[Cryptology] [The Cryptology Independent Study Project] The basic
spoken-word cipher
The Cryptology Independent Study Project
chris at dod.net
Thu May 18 06:24:08 UTC 2006
http://cryptology.dod.net/index.php?/archives/40-The-basic-spoken-word-cipher.html
During the process of documenting human rights abuses Alice and Bob are taken captive by the secret police of some unnamed country. While the secret police suspect Alice and Bob are involved in a project to document these abuses, they are not quite sure how much the two know. As a result Alice and Bob are placed in two locked rooms connected by an air duct where Eve, a member of the secret police, has planted a listening device. The secret police hope to get a better idea of the type and nature of the information that Alice and Bob know by listening on their supposedly secret conversations. How can Alice and Bob communicate using the robust characteristics of their language, while still making their conversation secure. This scenario is intended to lay the groundwork for an interesting problem in secure communication, and our protagonists are here to help us examine the possible solutions to this dilemma. While almost every child in America learns Pig Latin or some other such system of pseudo-secret communication, this examination is intended to be a brief introduction to the actual problems, and possible solutions, of such systems. It is hoped that with a brief overview of cryptography and linguistics we can begin to find a possible solution to Alice and Bobs situation.
One must start by examining the principals of good cryptography. That is, since we are aware of what makes cryptography successful it would appear logical to apply those same principals to Alice and Bobs communication problem. A good cipher depends on a couple things, but we will examine one here. Experience has shown that long and pseudo-random keys are often best. Indeed the only unbreakable, though not practical, cipher is the one-time-pad where every element of plaintext is encrypted and decrypted with its own key value. If the algorithm is good, most of the security will reside in a good key. One must ask why this is the case. Well it stems from being unable to apply frequency analysis to find the unknown element of the cipher. That is, the trick is to use mathematics to deduce the key, and ultimately the plaintext. While this is certainly an oversimplification of the problem it serves one important purpose: namely, good cryptography is mathematically complex. This simple fact leads us to the initial and disappointing result that, while humans are geniuses when it comes to language, they are not equipped to perform the types of mathematical operations needed for good cryptography at the speed of language. This unfortunate reality does not mean that one should give up on spoken-word ciphers, but that we must figure out a satisfactory way to achieve our goal using speech and the innate genius humans have to both speak and perceive language.

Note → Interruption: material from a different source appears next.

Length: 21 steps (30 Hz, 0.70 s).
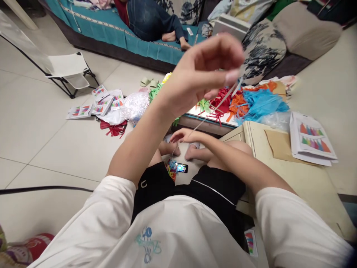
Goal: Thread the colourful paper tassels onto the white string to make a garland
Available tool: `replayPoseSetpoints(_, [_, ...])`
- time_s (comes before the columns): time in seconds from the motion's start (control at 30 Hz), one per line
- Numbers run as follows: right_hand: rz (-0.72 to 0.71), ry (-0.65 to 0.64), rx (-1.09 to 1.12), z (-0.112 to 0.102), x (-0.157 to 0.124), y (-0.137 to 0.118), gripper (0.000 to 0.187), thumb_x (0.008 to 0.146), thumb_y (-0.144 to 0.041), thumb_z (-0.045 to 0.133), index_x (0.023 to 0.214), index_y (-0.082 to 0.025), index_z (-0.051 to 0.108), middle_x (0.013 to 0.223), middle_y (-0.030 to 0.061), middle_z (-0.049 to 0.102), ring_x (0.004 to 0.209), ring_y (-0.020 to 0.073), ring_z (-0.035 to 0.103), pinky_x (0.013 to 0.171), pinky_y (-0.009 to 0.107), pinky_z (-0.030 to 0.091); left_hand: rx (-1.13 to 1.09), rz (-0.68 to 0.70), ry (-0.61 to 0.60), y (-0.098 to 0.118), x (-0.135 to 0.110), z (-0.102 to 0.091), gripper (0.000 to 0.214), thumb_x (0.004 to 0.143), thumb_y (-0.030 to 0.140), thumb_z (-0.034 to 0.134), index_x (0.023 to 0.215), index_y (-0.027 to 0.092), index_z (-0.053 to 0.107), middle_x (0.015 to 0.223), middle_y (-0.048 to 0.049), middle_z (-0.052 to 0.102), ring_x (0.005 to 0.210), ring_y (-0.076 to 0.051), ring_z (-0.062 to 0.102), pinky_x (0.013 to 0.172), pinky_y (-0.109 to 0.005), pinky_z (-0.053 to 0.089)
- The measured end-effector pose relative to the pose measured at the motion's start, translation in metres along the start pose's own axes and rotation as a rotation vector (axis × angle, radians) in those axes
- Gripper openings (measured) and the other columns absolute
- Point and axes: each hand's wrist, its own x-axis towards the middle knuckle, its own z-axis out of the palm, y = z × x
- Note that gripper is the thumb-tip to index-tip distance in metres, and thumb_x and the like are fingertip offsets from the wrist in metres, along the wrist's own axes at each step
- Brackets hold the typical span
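Observation:
My left hand (205, 72) is raised in front of me, its thumb and fingers pinched on a thin white string (212, 112). From there the string slants tautly down to my right hand (184, 136), low between my knees. The right fingers are curled loosely around the string, their grip partly hidden. Below that hand the string hangs slack toward a small bunch of multicoloured tassels (171, 167). A lit phone (182, 168) lies on the floor beside the bunch.
Red, orange and blue paper tassels (264, 104) are heaped on a low table ahead. Printed packets (104, 104) lie on the floor at left; another packet (311, 136) rests on the cream cabinet (304, 193). A person (152, 20) lies on the sofa. A folding stool (68, 65) stands left.

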Motion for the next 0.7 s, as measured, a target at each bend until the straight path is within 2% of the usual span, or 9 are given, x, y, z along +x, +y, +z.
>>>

What we must do is appeal to human language in hopes that we can find a system well suited to our needs. That is, what lessons can Alice and Bob learn from the field of linguistics and the unique nature of humans ability with language. There are at least three linguistic categories that immediately stand out as interesting: lexicon, morphology, and phonetics. At first Alice and Bob might recognize that what they are trying to do, obscure the meaning of their language, has been done by militaries before. That is, military codes have been used to conceal language meaning by troops in the field when their communication channel is not secure. While this may appear to solve the problem Alice and Bob find themselves faced with, it falls far short of their needs. Codes, while applicable in some situations, are not robust enough to handle diverse and meaningful conversation. Furthermore, they suffer from a major problem: namely, they are based on a languages lexicon. Codes usually map one-to-one, or one-to-many depending on context, between the lexicon of the speakers primary language and some other word in that language. With codes one needs a codebook, or mapping, which must be changed frequently to confuse the eavesdropper. If Alice were attempting to convey a complex idea to Bob she would need to look each word up in this code book to construct her sentence, and Bob would need to look each word up to deconstruct it. This means they would most likely need to write things down, and that will not solve Alice and Bobs problem. It should immediately strike the reader that a code is very similar to the popular notion of a language. Alice and Bob would essentially need to learn a new language. Additionally a languages lexicon changes frequently and would require something akin to an English to Spanish translation dictionary to fully describe. In short, codes are not cryptography. Cryptography intends to change some plaintext, or in our case language, into some meaningless ciphertext, or cipherlanguage. This means that Alice and Bob can immediately dismiss lexicon as a useful solution to their problem. What they need is a system to quickly speak and perceive their language. What they need is a way to morph their existing language into something else.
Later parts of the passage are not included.